Apolo es el representante del equilibrio, de la forma armoniosa y bella, del control, la serenidad y la mesura. Es el oráculo, el que ve más allá, la certeza, la verdad. Es el que crea los contornos y los define, el que construye, concentra y da unidad. Su luz –Apolo es el Sol- irradia el camino hacia el conocimiento de uno mismo, evita que el hombre se fragmente y lo llena de lucidez, de intelecto, de comprensión, de ciencia, de sobriedad. Apolo es el triunfo de la razón sobre los instintos, de la mente sobre la locura.

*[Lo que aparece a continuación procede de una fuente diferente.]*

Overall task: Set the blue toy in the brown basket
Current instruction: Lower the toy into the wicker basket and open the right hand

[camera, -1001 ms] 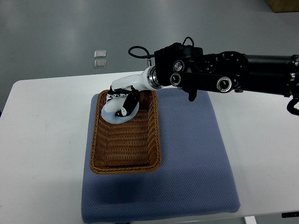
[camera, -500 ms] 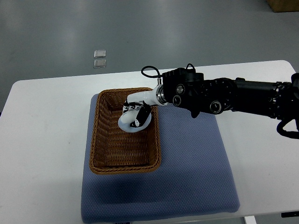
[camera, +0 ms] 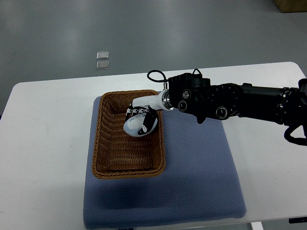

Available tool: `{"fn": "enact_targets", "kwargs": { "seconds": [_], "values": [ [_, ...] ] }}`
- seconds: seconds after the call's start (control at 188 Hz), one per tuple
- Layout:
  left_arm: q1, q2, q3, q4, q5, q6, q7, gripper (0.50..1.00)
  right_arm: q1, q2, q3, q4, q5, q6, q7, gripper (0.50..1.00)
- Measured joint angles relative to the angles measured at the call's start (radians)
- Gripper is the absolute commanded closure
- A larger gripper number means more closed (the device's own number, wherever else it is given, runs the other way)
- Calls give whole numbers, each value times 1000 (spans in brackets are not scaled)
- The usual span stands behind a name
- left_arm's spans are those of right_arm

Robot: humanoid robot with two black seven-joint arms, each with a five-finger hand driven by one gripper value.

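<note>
The brown wicker basket sits on the left part of a blue mat. My right arm reaches in from the right. Its white hand is inside the basket's far right corner, with the back of the hand towards the camera. No blue toy shows anywhere in this view. Whatever is under the hand is hidden by it.
The mat lies on a white table. Two small clear squares lie on the grey floor beyond the table's far edge. A black cable loops above the wrist.
The right hand has moved from the basket's far rim toward me and down into the basket. The forearm has dropped lower over the mat.
</note>
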Motion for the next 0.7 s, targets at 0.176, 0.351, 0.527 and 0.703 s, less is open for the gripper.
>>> {"fn": "enact_targets", "kwargs": {
  "seconds": [0.176, 0.351, 0.527, 0.703],
  "values": [
    [0, 0, 0, 2, 0, 0, 0, 500, 5, 0, 8, 0, 9, 1, 0, 746],
    [0, 0, 0, 2, 0, 0, 0, 500, 15, 0, 16, 1, 14, 4, 11, 715],
    [1, 0, 0, 3, 0, 1, 0, 500, 18, 0, 63, 2, 32, 13, 21, 709],
    [0, 0, 1, 3, 0, 1, 0, 500, 18, 0, 71, 2, 57, 13, 26, 691]
  ]
}}
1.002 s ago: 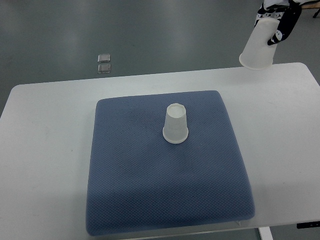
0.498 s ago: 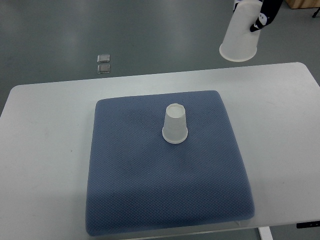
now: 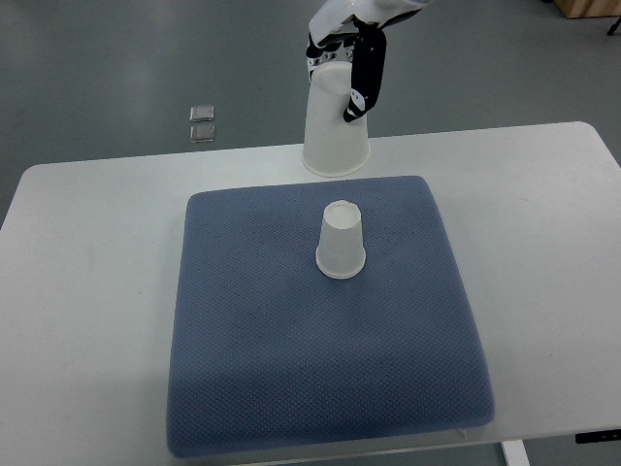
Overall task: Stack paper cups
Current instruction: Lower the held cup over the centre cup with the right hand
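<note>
A white paper cup (image 3: 341, 241) stands upside down near the middle of the blue mat (image 3: 291, 359). A second white paper cup (image 3: 333, 131), also mouth down, hangs in the air above the mat's far edge, a little behind and left of the standing one. My right hand (image 3: 351, 58) comes in from the top of the picture and is shut on this cup near its base, with one black finger (image 3: 365, 78) down its side. The two cups are apart. No left arm shows.
The mat lies on a white table (image 3: 87, 291) with bare margins on both sides. Two small square objects (image 3: 202, 123) lie on the grey floor beyond the table's far left edge.
My right hand has carried the held cup from the far right corner leftward and lower, to just behind the standing cup. The standing cup has stayed put.
</note>
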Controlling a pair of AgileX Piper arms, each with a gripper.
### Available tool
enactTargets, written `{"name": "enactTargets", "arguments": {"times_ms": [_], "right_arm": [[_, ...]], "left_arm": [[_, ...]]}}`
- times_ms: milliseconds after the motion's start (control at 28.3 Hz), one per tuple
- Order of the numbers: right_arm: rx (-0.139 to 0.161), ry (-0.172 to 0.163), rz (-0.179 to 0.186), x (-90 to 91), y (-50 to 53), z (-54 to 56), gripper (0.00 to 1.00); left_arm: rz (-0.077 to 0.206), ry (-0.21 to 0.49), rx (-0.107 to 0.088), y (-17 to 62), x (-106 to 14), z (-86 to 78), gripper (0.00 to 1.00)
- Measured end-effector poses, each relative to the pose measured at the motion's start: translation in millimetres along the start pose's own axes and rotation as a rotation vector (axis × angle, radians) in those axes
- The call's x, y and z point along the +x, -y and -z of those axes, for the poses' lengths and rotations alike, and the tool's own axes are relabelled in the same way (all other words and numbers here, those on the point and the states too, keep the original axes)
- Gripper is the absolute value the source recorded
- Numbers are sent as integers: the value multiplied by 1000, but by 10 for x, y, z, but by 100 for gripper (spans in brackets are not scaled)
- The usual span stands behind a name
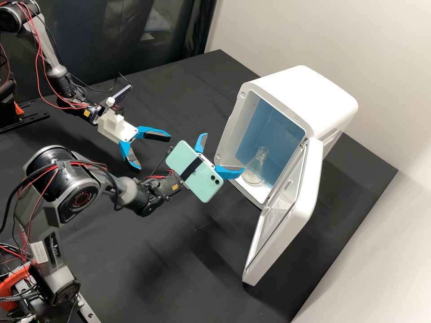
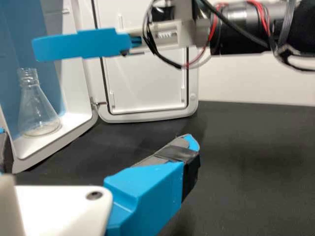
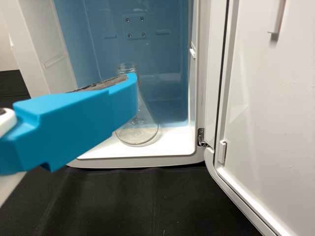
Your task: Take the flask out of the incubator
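The flask (image 1: 257, 168) stood upright in the incubator (image 1: 305, 89), straight ahead of the nearer right claw (image 1: 216, 157), its fingers apart; the left claw (image 1: 144, 144), also apart, sat behind.

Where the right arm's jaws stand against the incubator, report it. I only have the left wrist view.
Observer: The right gripper is at the incubator mouth, jaws wide open, one finger's tip at the lower rim near the flask.
Operator: Now report my left jaws.
Observer: The left gripper hangs behind the right one, farther from the incubator, jaws open and empty.
Operator: Check the door.
Observer: The door is swung wide open, off to the side of the right gripper.
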Motion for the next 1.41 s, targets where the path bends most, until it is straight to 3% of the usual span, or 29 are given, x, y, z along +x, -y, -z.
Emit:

Desde el punto de vista fisiológico, Apolo representa el sueño, pues sólo en ese mundo imaginario es posible encontrar la verdad bajo una bella apariencia.
Dionisos (o Dioniso) representa el caos, el ocaso de la forma en múltiples fragmentos, el descontrol, la desmesura. De niño fue despedazado en jirones y vuelto a armar, con que la disgregación de toda unidad forma parte de su naturaleza. Desde entonces, ha viajado por el mundo sembrando la locura y descuartizando cuerpos en ritos orgiásticos. En su reino sólo hay lugar para el instinto, la fuerza sexual, extática, natural e incomprensible. Ha sido niño y niña, también carnero, toro, león y pantera, porque Dionisos es el triunfo de la pluralidad en uno mismo, de la alienación. Fisiológicamente, Dionisos es la embriaguez, porque sólo en ese estado es genuina la fragmentación de la persona.
El Hombre, cada uno de nosotros, convive con la influencia de estas divinidades. Día a día Apolo y Dionisos nos hablan, nos incitan, nos invitan a sus mundos opuestos, nos seducen con sus placeres, invocan nuestra fidelidad. La sabiduría del pueblo griego consistió en armonizar esas dos influencias; ellos supieron que favorecer a un dios en detrimento del otro es imposible, porque ninguno sabría existir sin la inquietante proximidad del otro.